在監獄的時候,我有過想喊喊不出來的經曆。記得那是在我剛剛下隊沒有多長時間的時候,我們組有個叫周費勁的結巴在胡亂罵人,我正睡覺被他吵醒了,一怒之下罵了他一聲,他發火了,抓起一根拖把就向我撲過來。我沒有防備,被他一拖把捅在肋骨上,疼得我一骨碌就從上鋪紮了下來,像狗一樣匍匐在地上,那個狼狽啊。他還在打我,我忍著劇烈的疼痛,把他撲倒了,那五在旁邊給我遞了一個馬紮,我掄起來,沒頭沒臉地砸他的腦袋,等隊長趕來把我拷起來的時候,他已經昏死過去了。我被押去了嚴管隊。那是一個風雪交加的夜晚,我困極了,想睡覺,被同犯“戳”了。等我從值班室里被拖回監號的時候,我說不出話來了,我以為我的氣管被他們給捏碎了……想喊,可是除了發出蛇一樣的嘶嘶聲,我沒有聽見一聲我應該聽見的聲音。
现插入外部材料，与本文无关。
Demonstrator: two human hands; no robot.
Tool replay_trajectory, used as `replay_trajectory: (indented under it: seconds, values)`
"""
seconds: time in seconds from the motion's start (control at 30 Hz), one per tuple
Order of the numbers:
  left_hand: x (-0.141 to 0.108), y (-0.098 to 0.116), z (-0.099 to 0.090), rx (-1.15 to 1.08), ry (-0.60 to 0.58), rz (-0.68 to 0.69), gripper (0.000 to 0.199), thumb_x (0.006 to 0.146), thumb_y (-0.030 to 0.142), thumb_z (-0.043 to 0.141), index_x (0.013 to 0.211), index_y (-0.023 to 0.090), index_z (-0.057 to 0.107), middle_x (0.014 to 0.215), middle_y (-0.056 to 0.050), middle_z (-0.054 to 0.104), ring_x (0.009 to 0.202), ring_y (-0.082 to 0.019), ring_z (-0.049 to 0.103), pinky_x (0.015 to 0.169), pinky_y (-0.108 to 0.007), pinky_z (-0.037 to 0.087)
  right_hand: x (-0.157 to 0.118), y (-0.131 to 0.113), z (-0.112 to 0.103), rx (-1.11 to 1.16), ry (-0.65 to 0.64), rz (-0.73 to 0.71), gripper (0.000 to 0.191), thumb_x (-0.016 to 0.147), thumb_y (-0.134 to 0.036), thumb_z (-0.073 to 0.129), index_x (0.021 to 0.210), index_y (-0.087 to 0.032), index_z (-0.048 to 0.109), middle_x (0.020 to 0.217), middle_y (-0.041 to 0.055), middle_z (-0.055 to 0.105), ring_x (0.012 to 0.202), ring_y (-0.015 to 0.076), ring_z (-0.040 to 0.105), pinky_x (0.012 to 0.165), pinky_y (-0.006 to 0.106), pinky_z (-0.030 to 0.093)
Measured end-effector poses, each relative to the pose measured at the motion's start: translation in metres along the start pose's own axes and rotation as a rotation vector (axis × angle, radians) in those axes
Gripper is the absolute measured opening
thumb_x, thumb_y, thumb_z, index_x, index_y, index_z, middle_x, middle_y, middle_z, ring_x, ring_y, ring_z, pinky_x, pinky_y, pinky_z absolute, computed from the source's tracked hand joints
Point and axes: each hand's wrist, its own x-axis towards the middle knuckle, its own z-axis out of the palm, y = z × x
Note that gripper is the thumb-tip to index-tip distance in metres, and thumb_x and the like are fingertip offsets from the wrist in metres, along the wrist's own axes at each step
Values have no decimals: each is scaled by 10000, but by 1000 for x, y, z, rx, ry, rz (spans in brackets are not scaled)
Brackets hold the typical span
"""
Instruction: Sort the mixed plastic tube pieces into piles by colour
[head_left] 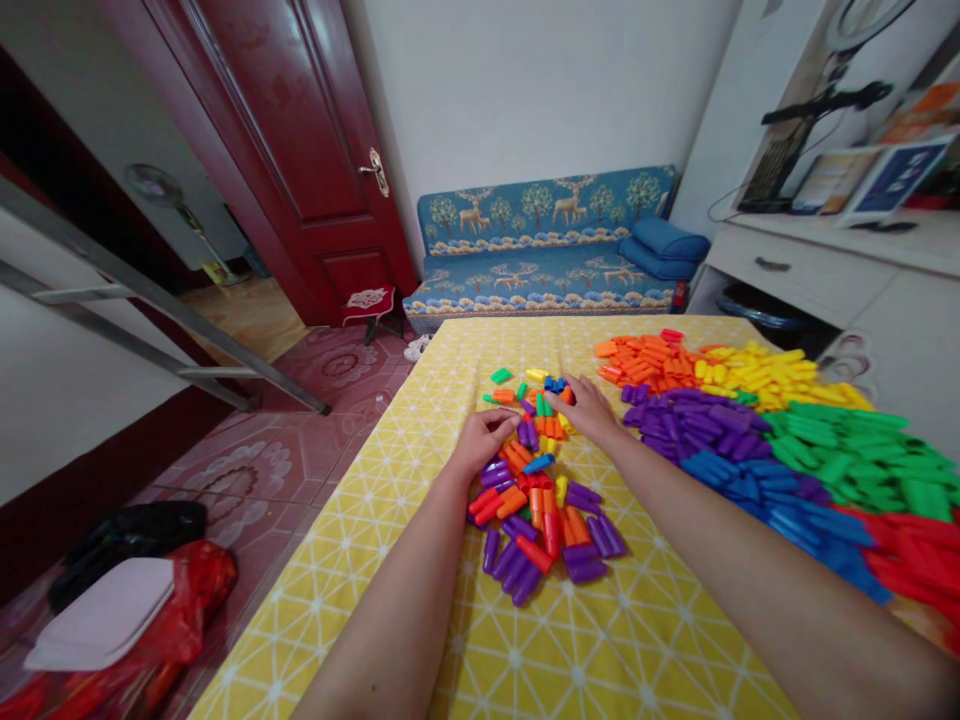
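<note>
Between my hands lies a mixed heap of small plastic tube-shaped pieces, like pen caps, in several colours. My left hand [484, 440] rests at the heap's left edge, its fingers curled with thumb and forefinger close together beside purple pieces [528, 432]. Whatever sits in those fingers is hidden. At the heap's far right, my right hand [590, 408] has thumb and fingers apart over blue pieces [553, 384] and an orange one. Its thumb tip is beside green pieces [543, 405]. Nearer me are red pieces [551, 530] and more purple pieces [517, 570].
Sorted piles lie along the table's right: orange [649, 360], yellow [772, 372], purple [694, 425], green [862, 455], blue [780, 510] and red [915, 560]. A yellow patterned cloth [360, 560] covers the table. Beyond stands a blue sofa [540, 270]; a metal ladder [150, 290] leans left.
</note>
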Motion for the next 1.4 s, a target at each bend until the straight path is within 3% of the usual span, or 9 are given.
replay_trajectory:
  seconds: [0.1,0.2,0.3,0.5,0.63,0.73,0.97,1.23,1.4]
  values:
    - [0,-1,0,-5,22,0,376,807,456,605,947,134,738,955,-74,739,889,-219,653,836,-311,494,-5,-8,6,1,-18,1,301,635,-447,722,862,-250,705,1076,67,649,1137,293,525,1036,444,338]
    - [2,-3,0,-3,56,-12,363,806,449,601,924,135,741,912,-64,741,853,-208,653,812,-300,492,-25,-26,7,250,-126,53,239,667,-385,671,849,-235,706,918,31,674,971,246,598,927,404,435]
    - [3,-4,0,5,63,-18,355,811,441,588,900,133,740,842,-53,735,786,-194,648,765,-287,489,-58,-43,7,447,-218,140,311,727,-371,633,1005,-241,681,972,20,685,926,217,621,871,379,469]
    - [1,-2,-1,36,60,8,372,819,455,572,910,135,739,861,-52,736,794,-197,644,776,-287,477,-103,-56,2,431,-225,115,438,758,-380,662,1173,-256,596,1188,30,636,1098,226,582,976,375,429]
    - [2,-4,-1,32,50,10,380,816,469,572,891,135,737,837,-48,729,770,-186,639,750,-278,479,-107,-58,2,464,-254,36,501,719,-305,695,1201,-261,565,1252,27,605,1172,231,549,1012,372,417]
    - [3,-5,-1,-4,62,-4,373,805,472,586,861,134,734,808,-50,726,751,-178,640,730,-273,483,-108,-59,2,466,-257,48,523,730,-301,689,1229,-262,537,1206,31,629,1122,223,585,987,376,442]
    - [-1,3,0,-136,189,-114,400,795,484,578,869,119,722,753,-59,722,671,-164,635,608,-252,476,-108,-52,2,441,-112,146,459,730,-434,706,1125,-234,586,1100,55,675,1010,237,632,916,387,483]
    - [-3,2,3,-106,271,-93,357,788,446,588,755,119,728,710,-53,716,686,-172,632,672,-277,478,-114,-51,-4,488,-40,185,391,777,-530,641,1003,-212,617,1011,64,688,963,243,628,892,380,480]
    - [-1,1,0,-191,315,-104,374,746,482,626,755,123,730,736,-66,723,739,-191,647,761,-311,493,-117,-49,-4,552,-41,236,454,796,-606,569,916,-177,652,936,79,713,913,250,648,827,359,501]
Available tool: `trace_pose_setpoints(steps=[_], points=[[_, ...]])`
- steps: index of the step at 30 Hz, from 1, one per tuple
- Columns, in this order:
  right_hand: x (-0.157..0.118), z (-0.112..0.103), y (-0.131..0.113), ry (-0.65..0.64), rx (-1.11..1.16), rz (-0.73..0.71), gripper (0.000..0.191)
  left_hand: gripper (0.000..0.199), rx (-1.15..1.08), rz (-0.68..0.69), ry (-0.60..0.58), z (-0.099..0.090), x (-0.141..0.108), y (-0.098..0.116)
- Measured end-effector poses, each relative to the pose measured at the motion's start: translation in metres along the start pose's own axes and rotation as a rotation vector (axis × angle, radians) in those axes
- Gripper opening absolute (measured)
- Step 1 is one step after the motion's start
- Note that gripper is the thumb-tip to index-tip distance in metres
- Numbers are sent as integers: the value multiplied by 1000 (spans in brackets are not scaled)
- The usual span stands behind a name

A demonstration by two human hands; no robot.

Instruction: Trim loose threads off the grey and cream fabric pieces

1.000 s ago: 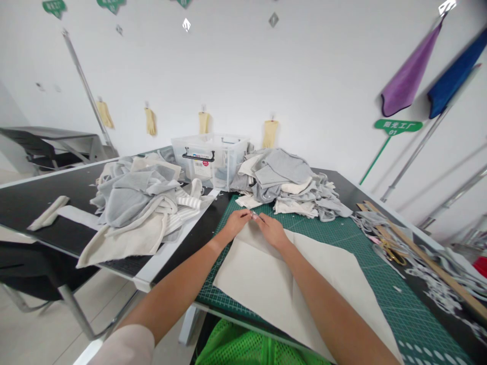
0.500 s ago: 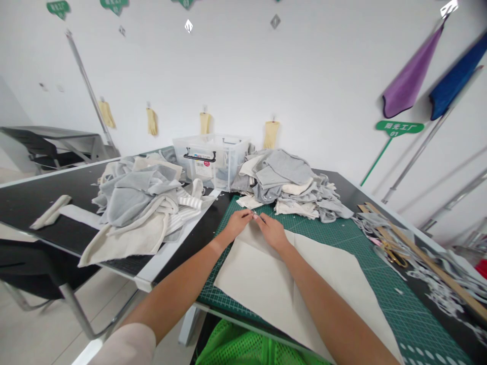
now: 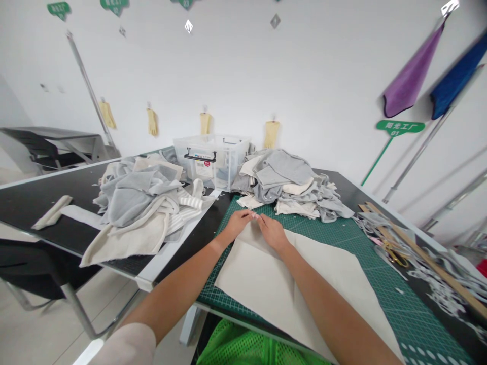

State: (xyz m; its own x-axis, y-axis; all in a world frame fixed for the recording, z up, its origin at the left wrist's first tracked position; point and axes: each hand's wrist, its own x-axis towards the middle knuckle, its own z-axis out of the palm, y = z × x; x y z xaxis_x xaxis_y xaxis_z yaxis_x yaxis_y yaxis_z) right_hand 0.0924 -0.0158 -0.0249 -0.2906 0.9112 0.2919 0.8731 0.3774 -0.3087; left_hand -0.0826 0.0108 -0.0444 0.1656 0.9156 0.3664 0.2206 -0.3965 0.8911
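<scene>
A large cream fabric piece [image 3: 262, 274] lies over the green cutting mat [image 3: 335, 235] in front of me, reaching the table's near edge. At its far end my left hand [image 3: 240, 222] and my right hand [image 3: 271, 229] meet, fingertips pinched together on the fabric's edge. Both hands are closed, and the fabric rises slightly beneath them. My right forearm crosses above the cloth and hides part of it. Just beyond my fingers sits a heap of grey and cream fabric pieces [image 3: 289, 172].
Another fabric pile [image 3: 140, 197] lies on the left table. A clear plastic bin [image 3: 207, 162] stands between the piles. Along the right side are gold-handled scissors [image 3: 395, 253], a long wooden strip [image 3: 437, 263] and fabric scraps [image 3: 433, 291]. A black chair [image 3: 41, 268] stands at left.
My fingertips have shifted very slightly where they meet at the fabric's edge. The fabric and everything around it look the same.
</scene>
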Motion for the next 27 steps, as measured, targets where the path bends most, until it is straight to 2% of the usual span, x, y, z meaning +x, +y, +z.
trace_pose_setpoints(steps=[14, 27], points=[[-3, 1, -3, 31, 6, 81, 53, 26, 36, 39, 58, 2, 2, 1], [-3, 5, -3, 13, -35, 30, 49, 25, 45, 43, 37, 2, 3, -14]])
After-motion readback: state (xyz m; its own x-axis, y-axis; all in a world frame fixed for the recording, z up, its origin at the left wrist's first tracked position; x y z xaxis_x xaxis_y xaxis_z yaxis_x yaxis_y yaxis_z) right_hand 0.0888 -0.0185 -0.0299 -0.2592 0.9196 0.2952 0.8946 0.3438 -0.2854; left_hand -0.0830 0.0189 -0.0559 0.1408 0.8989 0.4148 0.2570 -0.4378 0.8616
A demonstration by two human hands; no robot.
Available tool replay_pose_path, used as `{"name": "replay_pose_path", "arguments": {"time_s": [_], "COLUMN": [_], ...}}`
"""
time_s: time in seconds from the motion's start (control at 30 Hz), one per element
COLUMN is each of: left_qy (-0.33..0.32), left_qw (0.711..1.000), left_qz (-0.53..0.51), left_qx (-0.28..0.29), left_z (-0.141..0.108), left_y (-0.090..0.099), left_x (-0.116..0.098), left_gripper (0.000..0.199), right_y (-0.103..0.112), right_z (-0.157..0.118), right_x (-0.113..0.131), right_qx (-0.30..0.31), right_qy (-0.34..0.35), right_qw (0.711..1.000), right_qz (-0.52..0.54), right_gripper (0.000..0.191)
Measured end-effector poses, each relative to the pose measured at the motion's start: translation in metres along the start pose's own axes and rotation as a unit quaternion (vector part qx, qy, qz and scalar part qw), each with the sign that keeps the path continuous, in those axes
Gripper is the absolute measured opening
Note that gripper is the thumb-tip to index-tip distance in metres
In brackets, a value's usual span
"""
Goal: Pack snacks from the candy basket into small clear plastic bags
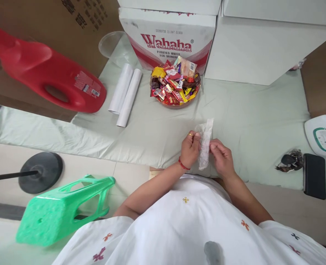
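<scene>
Above the front edge of the cloth-covered surface, both hands grip a long, narrow wrapper (206, 141), whitish and partly see-through. My left hand (191, 150) is closed with its thumb pressed on the wrapper's left side. Fingertips of my right hand (221, 156) pinch its right edge. What lies inside the wrapper, if anything, I cannot make out. Farther back, in front of a white and red water carton (174, 36), stands a round dish (176, 106) heaped with wrapped candies and snacks (176, 82).
Two white paper rolls (126, 94) and a red jug (49, 73) are on the left. To the right lie a black phone (314, 176), keys (290, 161) and a white bottle (324, 136). A green stool (49, 213) lies tipped on the floor at lower left.
</scene>
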State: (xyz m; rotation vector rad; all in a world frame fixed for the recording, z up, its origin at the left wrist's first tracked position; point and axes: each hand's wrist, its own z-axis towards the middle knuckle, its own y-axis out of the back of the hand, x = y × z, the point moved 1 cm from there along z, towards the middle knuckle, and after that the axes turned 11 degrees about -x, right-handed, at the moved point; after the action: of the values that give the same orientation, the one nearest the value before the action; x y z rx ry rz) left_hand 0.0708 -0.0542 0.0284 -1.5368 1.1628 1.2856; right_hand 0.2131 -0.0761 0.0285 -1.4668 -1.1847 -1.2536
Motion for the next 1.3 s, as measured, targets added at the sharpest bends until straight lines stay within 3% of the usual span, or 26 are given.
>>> {"name": "replay_pose_path", "arguments": {"time_s": [0.1,0.2,0.37,0.5,0.83,1.03,1.17,1.3], "left_qy": [-0.005,-0.048,-0.078,-0.089,-0.109,-0.057,0.001,0.016], "left_qw": [1.000,0.996,0.973,0.967,0.976,0.994,0.999,0.996], "left_qz": [0.010,0.077,0.200,0.221,0.159,0.062,-0.050,-0.083], "left_qx": [0.008,-0.026,-0.084,-0.085,-0.097,-0.070,-0.003,0.008], "left_z": [-0.002,0.000,0.006,0.008,0.014,0.012,0.008,0.006], "left_y": [0.000,0.002,0.009,0.013,0.024,0.022,0.017,0.015], "left_x": [0.000,0.003,0.012,0.016,0.015,0.011,0.010,0.013], "left_gripper": [0.037,0.034,0.018,0.016,0.027,0.035,0.041,0.045], "right_y": [-0.006,-0.020,-0.046,-0.052,-0.028,-0.031,-0.039,-0.042], "right_z": [0.009,0.012,0.003,0.001,0.016,0.001,-0.003,-0.003], "right_x": [0.002,0.003,0.005,0.002,0.000,0.001,-0.002,-0.003], "right_qx": [-0.039,-0.021,-0.020,-0.050,-0.082,-0.046,0.019,0.006], "right_qy": [-0.163,-0.233,-0.174,-0.149,-0.133,-0.010,-0.056,-0.087], "right_qw": [0.977,0.962,0.980,0.985,0.987,0.996,0.998,0.996], "right_qz": [0.132,0.142,0.092,0.070,0.041,-0.074,-0.018,0.018], "right_gripper": [0.029,0.040,0.041,0.033,0.036,0.029,0.033,0.032]}}
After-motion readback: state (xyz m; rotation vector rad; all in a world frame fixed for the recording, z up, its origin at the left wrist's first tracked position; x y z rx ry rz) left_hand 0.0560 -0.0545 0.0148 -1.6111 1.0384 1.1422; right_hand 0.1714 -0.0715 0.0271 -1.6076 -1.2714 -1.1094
我對這種嘶嘶聲的印象特別深,現在想起來都感到恐懼。

此刻我知道,我可以發出啊啊的聲音,可是我不能喊,因為我不想讓我爹和我弟弟感到恐懼。

我爹的手很溫暖,他蹲在我的床下邊,緊緊地攥著我的手,燙,這種感覺很異樣。

我沒有睜開眼,我害怕與我爹那只昏花的眼睛遭遇,我感受著我爹的滾燙,沉沉睡去。

也不知道是在夢里還是真的發生了,我看見我爹像摟一只小貓那樣緊緊地摟著我弟弟,老淚縱橫。

那天我一覺睡到了天黑,醒來的時候精神極了。我爹在廚房里忙碌著炒菜,我弟弟站在我爹的身後,邊啃著一根黃瓜邊哼哼唧唧地唱歌:“學習雷鋒好榜樣,忠于革命忠于黨,愛憎分明不忘本,立場堅定斗志強……”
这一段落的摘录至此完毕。